**What to work on**
Please write out, exactly, every line of the listing from its first line through the one that includes "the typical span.".
* * * * *
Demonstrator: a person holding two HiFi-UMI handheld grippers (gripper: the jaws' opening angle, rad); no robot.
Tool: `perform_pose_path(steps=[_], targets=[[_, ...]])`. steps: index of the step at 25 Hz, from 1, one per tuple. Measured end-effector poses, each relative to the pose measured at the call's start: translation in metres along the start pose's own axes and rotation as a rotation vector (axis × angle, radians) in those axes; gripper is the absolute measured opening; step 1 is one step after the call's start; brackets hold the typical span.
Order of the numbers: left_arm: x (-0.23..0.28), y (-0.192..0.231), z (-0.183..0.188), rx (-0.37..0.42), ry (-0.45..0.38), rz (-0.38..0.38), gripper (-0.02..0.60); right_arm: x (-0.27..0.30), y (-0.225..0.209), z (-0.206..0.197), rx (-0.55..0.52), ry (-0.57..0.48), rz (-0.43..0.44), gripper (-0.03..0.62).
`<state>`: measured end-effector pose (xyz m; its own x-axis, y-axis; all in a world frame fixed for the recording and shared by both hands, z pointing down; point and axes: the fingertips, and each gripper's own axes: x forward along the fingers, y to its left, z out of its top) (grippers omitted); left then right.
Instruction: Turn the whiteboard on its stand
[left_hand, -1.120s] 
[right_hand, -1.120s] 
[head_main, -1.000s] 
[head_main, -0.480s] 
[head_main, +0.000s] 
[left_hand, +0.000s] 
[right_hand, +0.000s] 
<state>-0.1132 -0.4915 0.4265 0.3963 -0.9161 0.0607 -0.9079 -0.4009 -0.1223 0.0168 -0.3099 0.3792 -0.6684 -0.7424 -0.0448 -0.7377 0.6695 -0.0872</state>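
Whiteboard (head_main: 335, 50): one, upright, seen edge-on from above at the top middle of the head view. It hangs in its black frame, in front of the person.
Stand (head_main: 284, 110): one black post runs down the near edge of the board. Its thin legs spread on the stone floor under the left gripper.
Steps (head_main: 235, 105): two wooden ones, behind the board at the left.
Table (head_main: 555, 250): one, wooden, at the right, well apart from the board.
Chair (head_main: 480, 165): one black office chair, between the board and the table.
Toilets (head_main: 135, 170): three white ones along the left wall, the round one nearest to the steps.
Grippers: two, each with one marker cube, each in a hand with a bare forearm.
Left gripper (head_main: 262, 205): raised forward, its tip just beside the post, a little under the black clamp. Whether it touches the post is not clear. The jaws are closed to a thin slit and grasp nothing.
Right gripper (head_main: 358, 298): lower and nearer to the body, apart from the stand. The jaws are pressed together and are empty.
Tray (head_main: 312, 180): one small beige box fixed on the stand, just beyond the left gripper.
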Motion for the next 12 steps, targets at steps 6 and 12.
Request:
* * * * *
**Answer to the problem**
Demonstrator: a person holding two HiFi-UMI handheld grippers (gripper: the jaws' opening angle, rad); no robot.
Tool: `perform_pose_path(steps=[_], targets=[[_, ...]])`. steps: index of the step at 25 Hz, from 1, one per tuple. Measured end-effector poses, each relative to the pose measured at the call's start: translation in metres along the start pose's own axes and rotation as a rotation vector (axis × angle, radians) in those axes; gripper is the absolute measured opening; step 1 is one step after the call's start; brackets hold the typical span.

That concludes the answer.